Scan the lines below for "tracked" and copy the matches.

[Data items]
++++++++++++++++++++

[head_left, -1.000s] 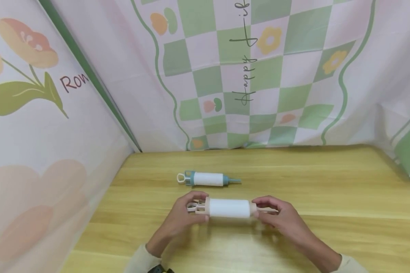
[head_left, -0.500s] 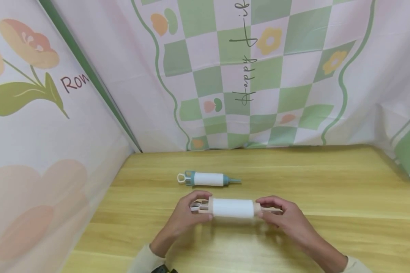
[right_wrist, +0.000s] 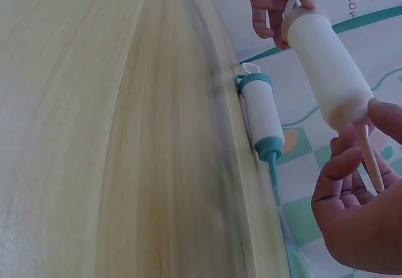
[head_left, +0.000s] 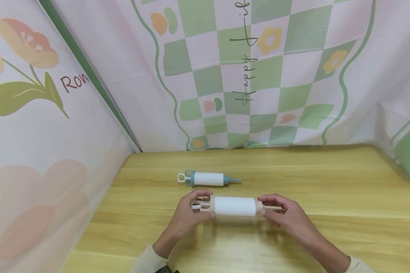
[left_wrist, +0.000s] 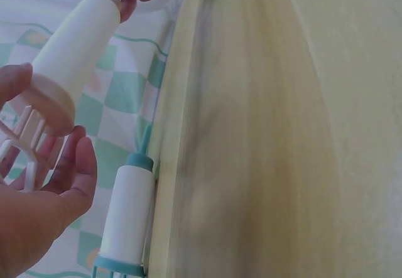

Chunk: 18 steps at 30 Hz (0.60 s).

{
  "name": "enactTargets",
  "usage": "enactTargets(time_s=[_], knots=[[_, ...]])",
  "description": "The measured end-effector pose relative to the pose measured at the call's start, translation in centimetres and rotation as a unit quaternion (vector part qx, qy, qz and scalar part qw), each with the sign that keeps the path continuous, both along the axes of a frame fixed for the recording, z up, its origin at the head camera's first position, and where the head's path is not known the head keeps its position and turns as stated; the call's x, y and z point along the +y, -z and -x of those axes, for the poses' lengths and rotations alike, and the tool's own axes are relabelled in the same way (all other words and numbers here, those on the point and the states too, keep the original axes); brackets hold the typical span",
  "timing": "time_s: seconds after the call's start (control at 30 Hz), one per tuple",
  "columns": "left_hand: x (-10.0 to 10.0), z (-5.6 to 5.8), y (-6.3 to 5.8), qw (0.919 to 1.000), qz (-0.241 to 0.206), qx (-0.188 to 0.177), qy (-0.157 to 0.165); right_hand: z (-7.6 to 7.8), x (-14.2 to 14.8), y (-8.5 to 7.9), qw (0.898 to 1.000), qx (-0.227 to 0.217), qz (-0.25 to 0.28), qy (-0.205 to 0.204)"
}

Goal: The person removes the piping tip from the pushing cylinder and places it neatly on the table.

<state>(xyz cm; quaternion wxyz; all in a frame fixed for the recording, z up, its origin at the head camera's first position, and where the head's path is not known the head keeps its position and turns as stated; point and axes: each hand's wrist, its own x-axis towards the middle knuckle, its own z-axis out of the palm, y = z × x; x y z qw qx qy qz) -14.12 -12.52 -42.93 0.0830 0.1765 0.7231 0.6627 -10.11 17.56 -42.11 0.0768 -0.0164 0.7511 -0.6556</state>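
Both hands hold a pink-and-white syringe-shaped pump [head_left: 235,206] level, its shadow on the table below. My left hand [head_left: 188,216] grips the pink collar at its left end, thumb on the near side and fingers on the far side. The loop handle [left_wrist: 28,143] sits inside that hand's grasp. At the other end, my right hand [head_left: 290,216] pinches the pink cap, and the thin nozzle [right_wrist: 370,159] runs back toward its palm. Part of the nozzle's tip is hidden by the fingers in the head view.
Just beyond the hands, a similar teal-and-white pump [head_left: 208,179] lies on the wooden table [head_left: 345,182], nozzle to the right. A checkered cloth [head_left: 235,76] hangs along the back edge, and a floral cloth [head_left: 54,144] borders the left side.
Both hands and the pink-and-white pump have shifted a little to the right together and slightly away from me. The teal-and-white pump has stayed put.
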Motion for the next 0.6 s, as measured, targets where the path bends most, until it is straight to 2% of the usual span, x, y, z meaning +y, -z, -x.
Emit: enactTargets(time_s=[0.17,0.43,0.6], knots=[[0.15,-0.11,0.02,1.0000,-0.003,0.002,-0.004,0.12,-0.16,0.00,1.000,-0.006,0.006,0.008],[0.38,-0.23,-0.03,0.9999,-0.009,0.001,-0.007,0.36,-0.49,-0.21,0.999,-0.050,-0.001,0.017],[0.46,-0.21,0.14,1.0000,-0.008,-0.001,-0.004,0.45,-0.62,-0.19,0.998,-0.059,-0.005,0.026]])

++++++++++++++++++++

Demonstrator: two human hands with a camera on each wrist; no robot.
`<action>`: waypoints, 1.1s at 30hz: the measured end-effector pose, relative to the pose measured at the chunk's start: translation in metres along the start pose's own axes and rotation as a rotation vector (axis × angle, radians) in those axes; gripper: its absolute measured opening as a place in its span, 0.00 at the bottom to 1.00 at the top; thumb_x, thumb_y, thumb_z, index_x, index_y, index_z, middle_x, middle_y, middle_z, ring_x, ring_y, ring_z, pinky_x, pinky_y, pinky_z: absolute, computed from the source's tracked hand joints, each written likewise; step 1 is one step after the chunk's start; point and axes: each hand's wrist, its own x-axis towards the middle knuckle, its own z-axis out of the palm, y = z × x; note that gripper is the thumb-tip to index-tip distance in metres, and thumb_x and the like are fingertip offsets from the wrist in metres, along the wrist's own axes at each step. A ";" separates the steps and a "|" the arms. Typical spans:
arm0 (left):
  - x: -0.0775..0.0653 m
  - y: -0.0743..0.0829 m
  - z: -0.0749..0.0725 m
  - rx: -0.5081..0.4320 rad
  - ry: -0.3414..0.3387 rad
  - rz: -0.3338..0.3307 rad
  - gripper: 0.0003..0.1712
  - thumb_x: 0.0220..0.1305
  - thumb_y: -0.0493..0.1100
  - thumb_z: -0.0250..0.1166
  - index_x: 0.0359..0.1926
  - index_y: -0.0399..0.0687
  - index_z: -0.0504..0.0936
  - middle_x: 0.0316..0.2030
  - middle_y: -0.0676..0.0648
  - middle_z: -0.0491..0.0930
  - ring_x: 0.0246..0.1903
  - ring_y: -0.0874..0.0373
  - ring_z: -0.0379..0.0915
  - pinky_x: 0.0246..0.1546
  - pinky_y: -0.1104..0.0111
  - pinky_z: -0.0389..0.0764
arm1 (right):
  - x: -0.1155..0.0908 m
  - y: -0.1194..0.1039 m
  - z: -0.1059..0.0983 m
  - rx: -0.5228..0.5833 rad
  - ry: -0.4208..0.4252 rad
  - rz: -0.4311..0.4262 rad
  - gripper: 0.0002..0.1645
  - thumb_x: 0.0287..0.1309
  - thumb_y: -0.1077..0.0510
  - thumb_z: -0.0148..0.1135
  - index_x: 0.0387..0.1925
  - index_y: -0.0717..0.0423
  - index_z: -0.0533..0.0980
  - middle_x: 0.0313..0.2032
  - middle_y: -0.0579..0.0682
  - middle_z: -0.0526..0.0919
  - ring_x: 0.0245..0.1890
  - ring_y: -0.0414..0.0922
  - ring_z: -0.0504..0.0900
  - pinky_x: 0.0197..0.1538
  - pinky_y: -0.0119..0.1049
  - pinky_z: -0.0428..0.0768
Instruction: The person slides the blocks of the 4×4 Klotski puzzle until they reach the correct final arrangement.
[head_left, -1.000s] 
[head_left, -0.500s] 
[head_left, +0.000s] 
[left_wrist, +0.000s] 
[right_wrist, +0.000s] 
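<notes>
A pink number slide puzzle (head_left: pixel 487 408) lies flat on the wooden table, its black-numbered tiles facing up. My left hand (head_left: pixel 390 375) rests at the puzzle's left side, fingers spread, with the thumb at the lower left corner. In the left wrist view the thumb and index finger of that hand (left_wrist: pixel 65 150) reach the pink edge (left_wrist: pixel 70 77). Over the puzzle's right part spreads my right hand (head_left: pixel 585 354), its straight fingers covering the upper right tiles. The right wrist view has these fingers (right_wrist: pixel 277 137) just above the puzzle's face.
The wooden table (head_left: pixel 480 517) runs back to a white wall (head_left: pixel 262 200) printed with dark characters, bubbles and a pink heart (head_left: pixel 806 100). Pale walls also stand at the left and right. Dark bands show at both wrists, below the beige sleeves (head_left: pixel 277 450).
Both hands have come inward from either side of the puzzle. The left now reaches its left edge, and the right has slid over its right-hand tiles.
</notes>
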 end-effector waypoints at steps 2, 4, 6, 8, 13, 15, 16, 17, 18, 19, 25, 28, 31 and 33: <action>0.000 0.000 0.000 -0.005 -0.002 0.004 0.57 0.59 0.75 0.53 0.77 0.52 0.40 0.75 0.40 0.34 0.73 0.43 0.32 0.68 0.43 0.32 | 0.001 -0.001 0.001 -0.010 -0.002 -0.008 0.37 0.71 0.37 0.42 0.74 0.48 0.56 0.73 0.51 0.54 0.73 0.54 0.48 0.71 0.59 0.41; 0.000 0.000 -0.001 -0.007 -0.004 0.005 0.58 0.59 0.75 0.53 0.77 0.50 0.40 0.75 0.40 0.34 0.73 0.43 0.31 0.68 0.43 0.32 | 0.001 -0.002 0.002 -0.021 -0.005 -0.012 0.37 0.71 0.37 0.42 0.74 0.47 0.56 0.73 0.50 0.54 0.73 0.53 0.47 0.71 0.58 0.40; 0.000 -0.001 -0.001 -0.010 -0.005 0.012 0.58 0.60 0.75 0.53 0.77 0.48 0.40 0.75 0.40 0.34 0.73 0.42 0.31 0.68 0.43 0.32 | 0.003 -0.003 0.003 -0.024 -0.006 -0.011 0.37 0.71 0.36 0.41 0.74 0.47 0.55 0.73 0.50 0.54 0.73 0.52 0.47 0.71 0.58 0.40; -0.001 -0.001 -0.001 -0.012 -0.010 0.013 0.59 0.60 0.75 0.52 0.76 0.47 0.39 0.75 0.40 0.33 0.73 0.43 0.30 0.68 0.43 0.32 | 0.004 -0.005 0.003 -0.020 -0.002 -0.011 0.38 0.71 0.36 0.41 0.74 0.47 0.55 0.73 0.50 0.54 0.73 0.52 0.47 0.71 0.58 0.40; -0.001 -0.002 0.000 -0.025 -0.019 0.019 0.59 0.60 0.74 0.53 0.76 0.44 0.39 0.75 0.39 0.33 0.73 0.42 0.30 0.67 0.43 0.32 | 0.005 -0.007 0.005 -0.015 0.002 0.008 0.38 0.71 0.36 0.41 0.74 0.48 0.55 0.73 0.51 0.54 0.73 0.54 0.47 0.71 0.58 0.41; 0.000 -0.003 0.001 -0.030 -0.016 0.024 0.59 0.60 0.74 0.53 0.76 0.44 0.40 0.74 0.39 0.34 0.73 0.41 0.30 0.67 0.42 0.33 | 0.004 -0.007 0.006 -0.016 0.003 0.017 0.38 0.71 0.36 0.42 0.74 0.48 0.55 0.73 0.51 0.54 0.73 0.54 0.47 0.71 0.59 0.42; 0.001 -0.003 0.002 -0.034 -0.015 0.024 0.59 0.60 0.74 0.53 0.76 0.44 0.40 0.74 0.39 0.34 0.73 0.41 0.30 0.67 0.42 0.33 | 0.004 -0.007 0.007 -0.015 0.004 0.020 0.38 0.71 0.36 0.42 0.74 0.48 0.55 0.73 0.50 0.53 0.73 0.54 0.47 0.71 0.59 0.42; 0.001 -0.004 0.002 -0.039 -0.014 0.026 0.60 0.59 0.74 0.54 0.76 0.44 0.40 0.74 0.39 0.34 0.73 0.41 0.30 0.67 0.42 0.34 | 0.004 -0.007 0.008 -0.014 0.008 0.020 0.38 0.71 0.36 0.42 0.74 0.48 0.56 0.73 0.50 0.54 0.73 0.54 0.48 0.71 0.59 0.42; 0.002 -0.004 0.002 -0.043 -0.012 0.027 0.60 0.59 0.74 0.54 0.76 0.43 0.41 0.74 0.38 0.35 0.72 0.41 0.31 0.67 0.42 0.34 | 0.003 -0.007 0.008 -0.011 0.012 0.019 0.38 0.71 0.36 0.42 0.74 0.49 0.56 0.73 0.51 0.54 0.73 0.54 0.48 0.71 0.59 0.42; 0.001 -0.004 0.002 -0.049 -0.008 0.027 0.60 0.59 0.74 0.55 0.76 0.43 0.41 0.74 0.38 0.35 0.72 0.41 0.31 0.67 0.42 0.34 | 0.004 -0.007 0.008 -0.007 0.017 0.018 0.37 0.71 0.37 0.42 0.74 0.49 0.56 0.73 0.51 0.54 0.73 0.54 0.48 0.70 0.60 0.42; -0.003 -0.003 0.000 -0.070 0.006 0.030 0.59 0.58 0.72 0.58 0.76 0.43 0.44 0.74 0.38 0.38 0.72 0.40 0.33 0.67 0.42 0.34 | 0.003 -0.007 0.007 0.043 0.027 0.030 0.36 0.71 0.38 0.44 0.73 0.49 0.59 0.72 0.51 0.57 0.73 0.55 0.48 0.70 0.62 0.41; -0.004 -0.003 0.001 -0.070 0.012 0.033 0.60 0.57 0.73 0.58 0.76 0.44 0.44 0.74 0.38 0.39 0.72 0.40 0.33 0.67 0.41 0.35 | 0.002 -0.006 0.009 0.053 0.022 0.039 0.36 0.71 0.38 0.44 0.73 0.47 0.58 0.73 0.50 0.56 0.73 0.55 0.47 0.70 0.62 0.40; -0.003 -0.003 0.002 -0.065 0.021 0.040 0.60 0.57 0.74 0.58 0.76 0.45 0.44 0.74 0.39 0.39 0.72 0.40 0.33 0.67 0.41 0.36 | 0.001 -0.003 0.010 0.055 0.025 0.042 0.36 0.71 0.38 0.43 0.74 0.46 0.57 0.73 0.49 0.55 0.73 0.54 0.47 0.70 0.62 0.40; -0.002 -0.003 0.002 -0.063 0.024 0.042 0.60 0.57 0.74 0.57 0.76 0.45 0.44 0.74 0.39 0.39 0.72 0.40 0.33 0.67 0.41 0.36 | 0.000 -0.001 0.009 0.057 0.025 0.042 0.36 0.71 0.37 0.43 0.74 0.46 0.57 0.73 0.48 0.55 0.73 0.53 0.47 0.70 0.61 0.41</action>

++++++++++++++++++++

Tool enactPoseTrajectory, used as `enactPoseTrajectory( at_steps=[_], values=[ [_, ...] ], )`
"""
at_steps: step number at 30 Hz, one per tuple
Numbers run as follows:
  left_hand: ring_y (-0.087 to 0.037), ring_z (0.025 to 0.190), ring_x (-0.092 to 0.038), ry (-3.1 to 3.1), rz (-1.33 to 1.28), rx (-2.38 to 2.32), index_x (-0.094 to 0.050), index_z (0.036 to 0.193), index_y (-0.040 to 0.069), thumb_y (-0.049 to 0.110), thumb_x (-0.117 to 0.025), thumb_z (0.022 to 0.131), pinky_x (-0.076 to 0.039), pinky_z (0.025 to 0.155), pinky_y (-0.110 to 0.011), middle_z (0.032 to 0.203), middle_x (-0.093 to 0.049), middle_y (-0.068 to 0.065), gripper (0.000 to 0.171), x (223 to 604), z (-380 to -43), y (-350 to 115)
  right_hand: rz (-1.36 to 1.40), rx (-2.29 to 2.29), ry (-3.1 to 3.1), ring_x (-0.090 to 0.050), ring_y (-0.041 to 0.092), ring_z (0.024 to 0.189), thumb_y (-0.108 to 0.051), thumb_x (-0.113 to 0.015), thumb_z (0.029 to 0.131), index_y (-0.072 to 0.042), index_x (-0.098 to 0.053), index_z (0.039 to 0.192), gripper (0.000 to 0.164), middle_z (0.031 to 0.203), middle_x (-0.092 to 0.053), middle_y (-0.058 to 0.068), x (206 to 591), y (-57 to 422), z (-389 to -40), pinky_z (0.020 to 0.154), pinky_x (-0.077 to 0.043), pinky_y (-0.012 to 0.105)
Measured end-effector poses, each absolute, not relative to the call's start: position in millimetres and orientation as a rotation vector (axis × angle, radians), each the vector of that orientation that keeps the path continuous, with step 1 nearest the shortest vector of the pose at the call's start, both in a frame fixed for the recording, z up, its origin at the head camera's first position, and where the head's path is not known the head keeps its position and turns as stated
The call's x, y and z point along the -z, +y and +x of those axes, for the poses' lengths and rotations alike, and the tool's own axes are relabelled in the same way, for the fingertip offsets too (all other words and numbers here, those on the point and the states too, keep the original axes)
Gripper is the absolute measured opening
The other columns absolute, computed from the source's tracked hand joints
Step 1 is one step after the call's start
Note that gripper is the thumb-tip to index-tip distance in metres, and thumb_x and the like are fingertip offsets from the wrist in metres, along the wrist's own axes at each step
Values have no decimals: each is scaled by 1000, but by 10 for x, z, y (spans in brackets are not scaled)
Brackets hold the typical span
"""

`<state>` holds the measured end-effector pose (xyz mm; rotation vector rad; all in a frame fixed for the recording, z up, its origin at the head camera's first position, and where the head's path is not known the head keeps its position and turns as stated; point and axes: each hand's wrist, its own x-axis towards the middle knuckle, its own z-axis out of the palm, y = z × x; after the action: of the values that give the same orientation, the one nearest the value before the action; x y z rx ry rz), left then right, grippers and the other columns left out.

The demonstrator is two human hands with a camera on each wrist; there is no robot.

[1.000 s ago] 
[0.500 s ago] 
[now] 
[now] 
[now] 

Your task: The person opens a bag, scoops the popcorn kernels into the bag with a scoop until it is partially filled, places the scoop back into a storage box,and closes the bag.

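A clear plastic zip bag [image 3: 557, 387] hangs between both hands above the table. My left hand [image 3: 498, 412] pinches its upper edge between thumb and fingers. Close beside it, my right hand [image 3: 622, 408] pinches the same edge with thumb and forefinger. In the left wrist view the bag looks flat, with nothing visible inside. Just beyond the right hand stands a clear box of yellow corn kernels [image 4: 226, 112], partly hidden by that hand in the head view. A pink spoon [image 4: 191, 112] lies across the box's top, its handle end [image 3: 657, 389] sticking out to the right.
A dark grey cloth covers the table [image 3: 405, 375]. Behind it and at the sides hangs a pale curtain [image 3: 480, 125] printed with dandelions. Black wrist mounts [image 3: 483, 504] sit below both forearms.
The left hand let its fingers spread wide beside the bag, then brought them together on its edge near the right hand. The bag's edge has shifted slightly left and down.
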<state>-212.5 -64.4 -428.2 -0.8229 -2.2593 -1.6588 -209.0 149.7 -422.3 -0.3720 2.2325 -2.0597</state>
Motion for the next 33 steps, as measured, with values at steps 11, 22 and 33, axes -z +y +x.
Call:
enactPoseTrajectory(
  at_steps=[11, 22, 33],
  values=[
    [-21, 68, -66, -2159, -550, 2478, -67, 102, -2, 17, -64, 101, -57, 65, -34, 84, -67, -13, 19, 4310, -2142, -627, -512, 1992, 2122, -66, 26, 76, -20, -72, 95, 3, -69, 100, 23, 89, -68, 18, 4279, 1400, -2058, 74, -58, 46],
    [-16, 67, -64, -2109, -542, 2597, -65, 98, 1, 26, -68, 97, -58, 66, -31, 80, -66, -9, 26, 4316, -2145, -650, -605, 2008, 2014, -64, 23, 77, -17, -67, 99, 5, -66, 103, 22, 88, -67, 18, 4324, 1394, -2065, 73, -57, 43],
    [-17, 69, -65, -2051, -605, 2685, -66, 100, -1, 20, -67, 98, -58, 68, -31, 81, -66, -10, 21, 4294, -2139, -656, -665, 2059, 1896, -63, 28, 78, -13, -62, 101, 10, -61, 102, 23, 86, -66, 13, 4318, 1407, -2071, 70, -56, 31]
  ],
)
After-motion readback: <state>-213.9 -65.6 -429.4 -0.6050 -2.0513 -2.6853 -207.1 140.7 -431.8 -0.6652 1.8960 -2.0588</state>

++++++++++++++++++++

▶ _Response area_
`<action>`: waypoints, 1.1s at 30hz: the measured end-effector pose, relative to the pose measured at the chunk's start: translation in metres along the start pose's own axes and rotation as a rotation vector (axis × angle, radians) in those axes; gripper: its absolute measured opening as a place in its span, 0.00 at the bottom to 1.00 at the top; thumb_x, thumb_y, thumb_z, index_x, index_y, index_z, middle_x, middle_y, middle_z, ring_x, ring_y, ring_z, pinky_x, pinky_y, pinky_z: absolute, computed from the source's tracked hand joints, each written likewise; step 1 is one step after the chunk's start; point and axes: each hand's wrist, its own x-axis towards the middle knuckle, its own z-axis out of the palm, y = z × x; note that gripper is the thumb-tip to index-tip distance in metres, and thumb_x and the like are fingertip offsets from the wrist in metres, along the wrist's own axes at each step. A ";" separates the steps and a "|" the arms. Typical spans:
The other columns absolute, computed from the source's tracked hand joints

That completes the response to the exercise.